▶ Work instruction
Your answer should hold only the lines from the start of the data below through the line with "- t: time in", copied exactly, with pictures left out.

▶ Provided data
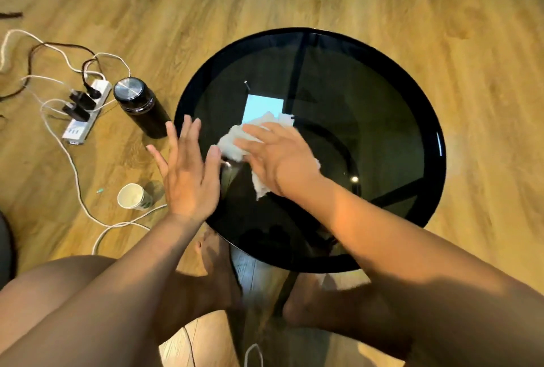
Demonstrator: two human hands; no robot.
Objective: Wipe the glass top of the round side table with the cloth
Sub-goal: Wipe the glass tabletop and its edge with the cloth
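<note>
The left hand (188, 173) hovers at the near-left rim of the tabletop (382, 119), fingers spread wide, holding nothing. Just beside it the right hand (276, 157) lies flat on the cloth (235, 143), palm pressing it down, no closed grip. The white cloth is crumpled on the left half of the dark glass, its long axis running from near-right to far-left. On the floor, left of the table, stand a cup (134, 197), a bottle (141, 106) and a power strip (85, 112).
</note>
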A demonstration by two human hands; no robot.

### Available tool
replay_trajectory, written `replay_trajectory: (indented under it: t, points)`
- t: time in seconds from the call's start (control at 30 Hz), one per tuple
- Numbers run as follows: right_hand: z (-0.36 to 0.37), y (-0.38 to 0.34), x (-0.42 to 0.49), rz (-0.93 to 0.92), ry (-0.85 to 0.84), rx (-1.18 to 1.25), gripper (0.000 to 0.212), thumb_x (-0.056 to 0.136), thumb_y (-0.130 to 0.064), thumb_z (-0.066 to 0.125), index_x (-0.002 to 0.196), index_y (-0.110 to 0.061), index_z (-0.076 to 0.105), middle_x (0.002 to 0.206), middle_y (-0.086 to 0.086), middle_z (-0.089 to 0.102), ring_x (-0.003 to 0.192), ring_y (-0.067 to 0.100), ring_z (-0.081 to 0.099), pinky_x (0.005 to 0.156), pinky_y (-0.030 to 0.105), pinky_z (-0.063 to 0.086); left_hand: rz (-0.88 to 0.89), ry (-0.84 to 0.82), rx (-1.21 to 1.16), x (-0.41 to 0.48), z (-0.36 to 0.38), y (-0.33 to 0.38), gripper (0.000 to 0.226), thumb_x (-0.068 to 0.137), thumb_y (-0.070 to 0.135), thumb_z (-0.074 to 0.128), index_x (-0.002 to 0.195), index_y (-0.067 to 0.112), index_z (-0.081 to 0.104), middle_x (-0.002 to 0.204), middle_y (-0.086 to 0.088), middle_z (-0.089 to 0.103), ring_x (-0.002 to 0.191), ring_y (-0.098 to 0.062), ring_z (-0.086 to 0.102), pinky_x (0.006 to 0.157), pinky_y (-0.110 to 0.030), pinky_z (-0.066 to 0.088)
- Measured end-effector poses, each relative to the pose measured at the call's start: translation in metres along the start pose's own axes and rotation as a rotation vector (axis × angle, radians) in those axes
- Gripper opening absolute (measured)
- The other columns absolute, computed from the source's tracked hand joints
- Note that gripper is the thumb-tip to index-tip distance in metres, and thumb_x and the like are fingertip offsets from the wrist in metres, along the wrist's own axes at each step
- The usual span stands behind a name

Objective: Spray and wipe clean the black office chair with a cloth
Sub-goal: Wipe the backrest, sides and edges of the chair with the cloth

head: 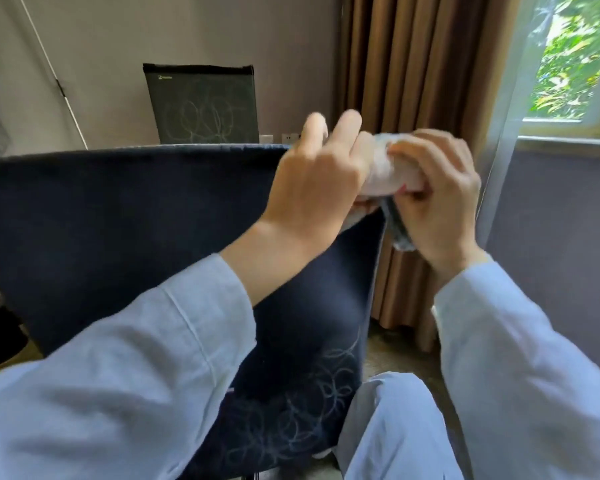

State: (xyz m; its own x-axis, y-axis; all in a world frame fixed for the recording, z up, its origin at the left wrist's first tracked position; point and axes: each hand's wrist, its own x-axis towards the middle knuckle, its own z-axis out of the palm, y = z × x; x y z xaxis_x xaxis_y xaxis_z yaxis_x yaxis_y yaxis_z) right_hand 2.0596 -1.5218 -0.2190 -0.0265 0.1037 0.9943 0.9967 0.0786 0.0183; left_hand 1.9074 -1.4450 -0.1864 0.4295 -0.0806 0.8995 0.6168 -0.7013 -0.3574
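Brown curtains [413,81] hang behind the black chair [118,220]. At its backrest's top right corner, my right hand [440,202] curls round the bunched cloth [385,168], which lies crosswise. My left hand [316,181] pinches its left end, two fingers lifted.

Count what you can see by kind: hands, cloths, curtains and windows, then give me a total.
Hands: 2, left hand and right hand
Cloths: 1, the cloth held between them
Curtains: 2, brown curtain and sheer curtain
Windows: 1, the window
Total: 6
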Motion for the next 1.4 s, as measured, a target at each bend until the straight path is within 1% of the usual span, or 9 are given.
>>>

▶ Finished task
Demonstrator: two human hands; no robot.
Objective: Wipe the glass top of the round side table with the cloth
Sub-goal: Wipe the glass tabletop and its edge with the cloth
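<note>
The left hand (188, 173) hovers at the near-left rim of the tabletop (382, 119), fingers spread wide, holding nothing. Just beside it the right hand (276, 157) lies flat on the cloth (235, 143), palm pressing it down, no closed grip. The white cloth is crumpled on the left half of the dark glass, its long axis running from near-right to far-left. On the floor, left of the table, stand a cup (134, 197), a bottle (141, 106) and a power strip (85, 112).
</note>
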A demonstration by two human hands; no robot.

### Available tool
replay_trajectory, written `replay_trajectory: (indented under it: t, points)`
- t: time in seconds from the call's start (control at 30 Hz), one per tuple

Nothing further is required of this output.